* _WORK ITEM_
Give the number of lines in the material below where the word "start" shows up, without anything else.

* _SUPPLIED DATA_
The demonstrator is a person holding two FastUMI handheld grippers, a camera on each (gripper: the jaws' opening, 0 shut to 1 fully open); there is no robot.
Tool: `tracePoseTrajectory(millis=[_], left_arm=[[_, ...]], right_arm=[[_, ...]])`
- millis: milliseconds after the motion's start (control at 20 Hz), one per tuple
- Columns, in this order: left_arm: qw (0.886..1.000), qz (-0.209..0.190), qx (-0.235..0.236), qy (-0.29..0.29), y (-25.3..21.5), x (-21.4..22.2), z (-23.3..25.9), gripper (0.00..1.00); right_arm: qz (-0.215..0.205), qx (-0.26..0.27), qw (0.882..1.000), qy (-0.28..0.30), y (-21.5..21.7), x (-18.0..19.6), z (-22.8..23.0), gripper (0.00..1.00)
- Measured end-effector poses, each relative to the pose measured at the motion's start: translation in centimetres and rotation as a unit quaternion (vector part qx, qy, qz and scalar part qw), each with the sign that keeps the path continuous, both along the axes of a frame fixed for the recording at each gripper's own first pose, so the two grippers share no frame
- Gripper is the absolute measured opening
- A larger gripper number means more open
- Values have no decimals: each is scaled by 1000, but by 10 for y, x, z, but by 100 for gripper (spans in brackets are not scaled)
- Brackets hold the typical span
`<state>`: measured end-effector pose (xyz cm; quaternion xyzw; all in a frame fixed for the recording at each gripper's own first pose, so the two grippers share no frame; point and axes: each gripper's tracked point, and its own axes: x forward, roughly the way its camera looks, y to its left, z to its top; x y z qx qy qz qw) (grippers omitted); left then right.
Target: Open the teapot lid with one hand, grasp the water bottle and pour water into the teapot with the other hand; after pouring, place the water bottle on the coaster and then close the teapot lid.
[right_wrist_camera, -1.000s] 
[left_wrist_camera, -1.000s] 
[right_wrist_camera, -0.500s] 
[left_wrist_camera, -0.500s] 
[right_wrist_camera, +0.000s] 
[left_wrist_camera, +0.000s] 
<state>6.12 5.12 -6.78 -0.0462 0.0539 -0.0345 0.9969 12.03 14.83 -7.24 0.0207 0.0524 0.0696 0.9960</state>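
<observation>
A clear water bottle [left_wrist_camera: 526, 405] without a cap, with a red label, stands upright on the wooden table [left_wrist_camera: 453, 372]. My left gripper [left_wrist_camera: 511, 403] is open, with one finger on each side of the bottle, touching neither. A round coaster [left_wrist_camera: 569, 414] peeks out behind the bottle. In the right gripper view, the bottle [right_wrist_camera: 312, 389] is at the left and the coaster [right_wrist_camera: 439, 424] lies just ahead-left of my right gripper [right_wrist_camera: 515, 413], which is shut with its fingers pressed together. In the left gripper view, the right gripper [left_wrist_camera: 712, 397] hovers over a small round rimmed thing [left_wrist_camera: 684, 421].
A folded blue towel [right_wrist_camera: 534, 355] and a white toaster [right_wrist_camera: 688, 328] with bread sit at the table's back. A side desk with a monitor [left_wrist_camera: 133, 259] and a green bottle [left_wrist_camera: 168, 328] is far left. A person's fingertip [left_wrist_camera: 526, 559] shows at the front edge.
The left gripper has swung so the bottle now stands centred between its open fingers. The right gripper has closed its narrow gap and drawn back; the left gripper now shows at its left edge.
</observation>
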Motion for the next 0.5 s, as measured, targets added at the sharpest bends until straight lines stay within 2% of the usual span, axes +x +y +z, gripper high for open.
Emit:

* _FINISHED TASK_
2